◆ **WHAT IS REQUIRED**
A copy is needed of each line in the records that has the word "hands".

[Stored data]
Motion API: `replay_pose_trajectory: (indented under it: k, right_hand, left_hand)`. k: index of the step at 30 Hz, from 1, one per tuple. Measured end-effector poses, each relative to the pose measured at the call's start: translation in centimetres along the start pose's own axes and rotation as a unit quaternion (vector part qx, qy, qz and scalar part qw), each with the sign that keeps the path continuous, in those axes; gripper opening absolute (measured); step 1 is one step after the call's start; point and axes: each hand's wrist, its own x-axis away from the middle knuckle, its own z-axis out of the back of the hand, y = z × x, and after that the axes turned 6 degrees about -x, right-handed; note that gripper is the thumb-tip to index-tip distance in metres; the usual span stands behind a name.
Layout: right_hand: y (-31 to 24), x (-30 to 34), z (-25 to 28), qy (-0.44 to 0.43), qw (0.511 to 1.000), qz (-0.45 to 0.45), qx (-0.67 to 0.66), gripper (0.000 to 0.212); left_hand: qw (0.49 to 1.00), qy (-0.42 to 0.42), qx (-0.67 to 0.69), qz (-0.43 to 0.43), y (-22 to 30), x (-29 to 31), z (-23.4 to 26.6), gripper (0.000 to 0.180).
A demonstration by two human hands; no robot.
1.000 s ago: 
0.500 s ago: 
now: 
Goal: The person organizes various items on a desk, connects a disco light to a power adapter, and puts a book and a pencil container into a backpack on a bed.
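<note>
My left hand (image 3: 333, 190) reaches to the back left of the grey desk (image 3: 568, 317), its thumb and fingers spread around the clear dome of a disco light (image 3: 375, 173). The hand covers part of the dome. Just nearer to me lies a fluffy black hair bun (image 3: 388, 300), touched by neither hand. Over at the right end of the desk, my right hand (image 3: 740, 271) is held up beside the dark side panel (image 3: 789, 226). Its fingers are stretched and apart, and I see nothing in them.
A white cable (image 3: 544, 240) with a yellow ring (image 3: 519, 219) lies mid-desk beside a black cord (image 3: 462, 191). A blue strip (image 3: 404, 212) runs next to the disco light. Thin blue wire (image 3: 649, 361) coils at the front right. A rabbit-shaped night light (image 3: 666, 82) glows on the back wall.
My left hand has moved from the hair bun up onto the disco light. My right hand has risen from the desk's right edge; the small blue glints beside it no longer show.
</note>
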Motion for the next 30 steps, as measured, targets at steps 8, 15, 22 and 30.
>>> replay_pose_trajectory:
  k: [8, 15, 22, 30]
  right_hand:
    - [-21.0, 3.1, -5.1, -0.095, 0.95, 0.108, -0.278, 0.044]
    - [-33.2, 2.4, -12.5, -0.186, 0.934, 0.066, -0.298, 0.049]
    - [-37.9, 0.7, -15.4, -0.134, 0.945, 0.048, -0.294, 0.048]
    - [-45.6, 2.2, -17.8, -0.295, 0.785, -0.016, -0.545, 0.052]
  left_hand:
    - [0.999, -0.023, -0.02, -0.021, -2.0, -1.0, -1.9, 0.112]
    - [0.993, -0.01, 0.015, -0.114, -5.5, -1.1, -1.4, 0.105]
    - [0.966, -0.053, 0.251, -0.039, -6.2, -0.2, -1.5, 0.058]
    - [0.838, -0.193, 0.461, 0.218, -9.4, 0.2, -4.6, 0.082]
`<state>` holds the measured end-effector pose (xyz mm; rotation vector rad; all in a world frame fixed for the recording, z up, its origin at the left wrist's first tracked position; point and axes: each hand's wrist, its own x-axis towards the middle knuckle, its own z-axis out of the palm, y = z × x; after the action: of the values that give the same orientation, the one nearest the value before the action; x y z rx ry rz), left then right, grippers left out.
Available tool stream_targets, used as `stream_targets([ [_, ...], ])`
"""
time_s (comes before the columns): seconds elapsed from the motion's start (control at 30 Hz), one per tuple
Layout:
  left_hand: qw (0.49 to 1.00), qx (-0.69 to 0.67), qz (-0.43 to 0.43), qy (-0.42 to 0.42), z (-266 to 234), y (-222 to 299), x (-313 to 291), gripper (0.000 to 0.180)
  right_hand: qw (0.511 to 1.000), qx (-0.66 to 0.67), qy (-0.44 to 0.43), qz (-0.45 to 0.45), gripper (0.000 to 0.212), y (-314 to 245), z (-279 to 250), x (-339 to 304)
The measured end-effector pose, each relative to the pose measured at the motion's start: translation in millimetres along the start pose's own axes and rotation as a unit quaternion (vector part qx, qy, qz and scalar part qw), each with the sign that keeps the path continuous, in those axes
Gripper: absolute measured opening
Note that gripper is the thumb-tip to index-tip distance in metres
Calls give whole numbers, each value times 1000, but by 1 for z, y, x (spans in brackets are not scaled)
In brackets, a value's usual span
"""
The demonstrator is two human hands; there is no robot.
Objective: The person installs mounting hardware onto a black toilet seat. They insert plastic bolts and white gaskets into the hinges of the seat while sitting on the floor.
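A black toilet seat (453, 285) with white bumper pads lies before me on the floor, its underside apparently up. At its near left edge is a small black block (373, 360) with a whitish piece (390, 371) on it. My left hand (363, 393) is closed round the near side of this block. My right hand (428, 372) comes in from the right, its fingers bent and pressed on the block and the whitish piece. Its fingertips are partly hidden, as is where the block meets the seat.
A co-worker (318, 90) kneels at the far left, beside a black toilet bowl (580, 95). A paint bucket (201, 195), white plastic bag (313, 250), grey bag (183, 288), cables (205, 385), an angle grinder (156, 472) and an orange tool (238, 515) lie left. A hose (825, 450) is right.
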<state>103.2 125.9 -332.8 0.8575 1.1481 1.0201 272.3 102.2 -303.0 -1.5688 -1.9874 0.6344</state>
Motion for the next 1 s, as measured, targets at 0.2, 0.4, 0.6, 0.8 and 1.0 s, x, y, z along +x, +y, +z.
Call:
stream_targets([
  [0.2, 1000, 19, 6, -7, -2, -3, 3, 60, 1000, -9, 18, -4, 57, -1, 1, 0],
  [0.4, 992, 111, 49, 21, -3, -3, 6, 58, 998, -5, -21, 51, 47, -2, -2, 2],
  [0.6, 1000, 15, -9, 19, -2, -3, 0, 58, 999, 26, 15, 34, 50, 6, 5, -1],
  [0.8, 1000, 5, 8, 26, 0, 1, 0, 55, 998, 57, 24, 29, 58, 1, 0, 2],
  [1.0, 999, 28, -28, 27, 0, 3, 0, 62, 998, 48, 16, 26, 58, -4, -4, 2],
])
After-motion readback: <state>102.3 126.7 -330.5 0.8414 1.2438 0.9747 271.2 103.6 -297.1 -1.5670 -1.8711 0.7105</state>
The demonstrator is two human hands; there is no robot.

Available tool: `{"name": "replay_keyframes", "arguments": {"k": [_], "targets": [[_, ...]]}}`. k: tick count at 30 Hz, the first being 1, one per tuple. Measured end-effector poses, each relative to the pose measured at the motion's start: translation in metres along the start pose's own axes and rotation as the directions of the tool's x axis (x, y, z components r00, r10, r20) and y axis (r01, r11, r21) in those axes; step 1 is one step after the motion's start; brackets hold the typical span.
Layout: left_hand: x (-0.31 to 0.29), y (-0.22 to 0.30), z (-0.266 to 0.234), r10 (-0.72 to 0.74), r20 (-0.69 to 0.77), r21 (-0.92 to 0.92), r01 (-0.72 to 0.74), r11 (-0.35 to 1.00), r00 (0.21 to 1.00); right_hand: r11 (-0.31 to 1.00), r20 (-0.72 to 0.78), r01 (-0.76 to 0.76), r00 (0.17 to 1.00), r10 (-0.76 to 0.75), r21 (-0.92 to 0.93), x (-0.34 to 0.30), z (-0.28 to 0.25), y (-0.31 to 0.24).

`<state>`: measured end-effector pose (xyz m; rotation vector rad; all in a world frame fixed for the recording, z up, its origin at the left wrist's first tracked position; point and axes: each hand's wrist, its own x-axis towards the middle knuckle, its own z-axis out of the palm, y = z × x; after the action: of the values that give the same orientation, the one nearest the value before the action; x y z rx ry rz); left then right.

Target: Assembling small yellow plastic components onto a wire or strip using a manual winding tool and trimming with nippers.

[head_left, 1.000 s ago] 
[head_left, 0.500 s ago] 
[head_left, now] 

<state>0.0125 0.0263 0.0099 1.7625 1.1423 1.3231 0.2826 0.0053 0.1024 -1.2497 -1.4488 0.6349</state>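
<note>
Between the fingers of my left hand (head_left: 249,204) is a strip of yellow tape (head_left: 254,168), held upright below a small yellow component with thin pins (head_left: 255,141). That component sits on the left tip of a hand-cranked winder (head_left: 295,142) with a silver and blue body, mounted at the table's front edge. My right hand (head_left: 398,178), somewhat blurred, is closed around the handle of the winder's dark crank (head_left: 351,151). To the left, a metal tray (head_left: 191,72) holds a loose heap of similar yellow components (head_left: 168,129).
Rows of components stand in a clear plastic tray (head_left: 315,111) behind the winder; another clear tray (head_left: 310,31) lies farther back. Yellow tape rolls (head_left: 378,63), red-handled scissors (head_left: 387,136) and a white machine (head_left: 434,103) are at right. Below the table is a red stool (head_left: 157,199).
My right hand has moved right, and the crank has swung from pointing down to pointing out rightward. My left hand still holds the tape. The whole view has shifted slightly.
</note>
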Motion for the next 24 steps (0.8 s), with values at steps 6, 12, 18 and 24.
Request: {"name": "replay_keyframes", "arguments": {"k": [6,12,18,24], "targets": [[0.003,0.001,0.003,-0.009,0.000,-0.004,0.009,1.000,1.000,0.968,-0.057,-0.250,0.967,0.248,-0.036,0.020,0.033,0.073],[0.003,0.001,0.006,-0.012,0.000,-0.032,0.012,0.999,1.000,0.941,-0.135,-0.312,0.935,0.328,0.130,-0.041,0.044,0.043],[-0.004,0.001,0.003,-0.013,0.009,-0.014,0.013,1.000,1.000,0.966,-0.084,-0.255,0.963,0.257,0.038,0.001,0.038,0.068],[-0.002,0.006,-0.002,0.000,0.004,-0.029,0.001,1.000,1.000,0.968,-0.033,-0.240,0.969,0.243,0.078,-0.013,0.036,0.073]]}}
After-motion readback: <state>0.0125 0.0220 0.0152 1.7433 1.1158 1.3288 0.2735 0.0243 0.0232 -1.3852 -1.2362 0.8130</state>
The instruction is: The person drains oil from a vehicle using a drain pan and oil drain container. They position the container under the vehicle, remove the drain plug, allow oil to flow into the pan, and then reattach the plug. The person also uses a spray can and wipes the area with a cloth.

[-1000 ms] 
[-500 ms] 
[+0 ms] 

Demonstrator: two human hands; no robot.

◆ **SOLUTION FOR THIS TASK**
A demonstration by two human hands; no robot.
The demonstrator is two human hands; there is no robot.
The demonstrator is two human hands; there is no robot.
Demonstrator: two human hands; no robot.

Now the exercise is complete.